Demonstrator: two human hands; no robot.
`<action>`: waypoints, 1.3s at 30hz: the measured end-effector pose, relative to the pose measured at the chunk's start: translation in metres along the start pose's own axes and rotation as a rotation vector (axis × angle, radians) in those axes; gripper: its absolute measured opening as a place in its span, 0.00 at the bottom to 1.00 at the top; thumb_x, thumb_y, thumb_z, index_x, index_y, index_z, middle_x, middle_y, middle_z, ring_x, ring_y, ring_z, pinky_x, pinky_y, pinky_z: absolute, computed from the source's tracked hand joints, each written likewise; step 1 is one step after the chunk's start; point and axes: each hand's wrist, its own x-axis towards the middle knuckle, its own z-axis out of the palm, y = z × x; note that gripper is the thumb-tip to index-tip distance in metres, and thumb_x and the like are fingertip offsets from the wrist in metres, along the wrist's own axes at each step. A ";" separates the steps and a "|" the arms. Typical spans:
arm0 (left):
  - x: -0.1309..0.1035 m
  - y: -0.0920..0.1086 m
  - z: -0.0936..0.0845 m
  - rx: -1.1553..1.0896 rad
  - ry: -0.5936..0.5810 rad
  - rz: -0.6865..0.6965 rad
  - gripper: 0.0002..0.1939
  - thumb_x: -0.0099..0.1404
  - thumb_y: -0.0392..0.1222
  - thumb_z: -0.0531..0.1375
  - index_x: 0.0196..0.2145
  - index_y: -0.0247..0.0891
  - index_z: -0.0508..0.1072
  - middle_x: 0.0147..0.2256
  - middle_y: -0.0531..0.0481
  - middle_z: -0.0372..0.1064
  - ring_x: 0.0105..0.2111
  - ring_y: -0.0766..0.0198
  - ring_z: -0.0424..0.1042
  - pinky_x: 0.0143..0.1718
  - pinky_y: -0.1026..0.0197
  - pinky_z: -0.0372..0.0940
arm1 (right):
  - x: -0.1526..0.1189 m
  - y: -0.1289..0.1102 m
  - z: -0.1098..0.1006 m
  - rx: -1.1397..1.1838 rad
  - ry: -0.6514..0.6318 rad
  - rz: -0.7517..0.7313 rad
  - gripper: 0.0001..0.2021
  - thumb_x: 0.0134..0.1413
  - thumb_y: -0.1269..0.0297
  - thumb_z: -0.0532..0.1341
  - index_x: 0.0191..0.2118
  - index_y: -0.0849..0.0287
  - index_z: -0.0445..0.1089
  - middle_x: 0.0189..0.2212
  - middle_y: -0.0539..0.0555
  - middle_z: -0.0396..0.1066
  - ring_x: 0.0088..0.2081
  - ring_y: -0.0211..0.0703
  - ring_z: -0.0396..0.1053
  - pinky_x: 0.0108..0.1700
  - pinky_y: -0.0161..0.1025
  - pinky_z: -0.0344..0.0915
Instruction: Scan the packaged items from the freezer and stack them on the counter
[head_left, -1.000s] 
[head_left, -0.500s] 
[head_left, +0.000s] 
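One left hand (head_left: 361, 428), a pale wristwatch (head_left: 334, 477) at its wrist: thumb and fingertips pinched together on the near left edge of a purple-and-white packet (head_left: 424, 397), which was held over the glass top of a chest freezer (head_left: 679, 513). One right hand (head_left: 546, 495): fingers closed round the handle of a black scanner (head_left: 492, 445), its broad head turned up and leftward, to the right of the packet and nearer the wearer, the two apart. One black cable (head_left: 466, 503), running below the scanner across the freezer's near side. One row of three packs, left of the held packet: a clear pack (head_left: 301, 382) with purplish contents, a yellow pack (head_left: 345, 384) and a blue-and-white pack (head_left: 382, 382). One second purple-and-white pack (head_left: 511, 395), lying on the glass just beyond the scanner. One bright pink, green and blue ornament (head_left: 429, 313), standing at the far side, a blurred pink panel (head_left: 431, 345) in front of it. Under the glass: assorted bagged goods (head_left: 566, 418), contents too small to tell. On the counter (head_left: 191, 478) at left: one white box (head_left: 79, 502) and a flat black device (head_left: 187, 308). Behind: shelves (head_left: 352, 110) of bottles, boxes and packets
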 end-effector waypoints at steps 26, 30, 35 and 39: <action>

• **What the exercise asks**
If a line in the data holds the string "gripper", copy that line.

• **Answer box**
`<action>`: waypoints, 1.3s at 30hz: the measured end-effector pose, relative to the pose measured at the chunk's start: translation in metres along the start pose's own axes and rotation as a rotation vector (axis × angle, radians) in those axes; gripper: its absolute measured opening as a place in its span, 0.00 at the bottom to 1.00 at the top; thumb_x, thumb_y, thumb_z, index_x, index_y, index_z, middle_x, middle_y, middle_z, ring_x, ring_y, ring_z, pinky_x, pinky_y, pinky_z: absolute, computed from the source's tracked hand joints, each written likewise; step 1 is one step after the chunk's start; point and axes: each hand's wrist, its own x-axis towards the middle knuckle, its own z-axis out of the palm, y = z × x; note that gripper is the thumb-tip to index-tip distance in metres, and thumb_x and the like are fingertip offsets from the wrist in metres, along the wrist's own axes at each step. A ";" separates the steps and a "|" the arms. Typical spans:
  - gripper: 0.0002..0.1939
  - gripper: 0.0001..0.2021

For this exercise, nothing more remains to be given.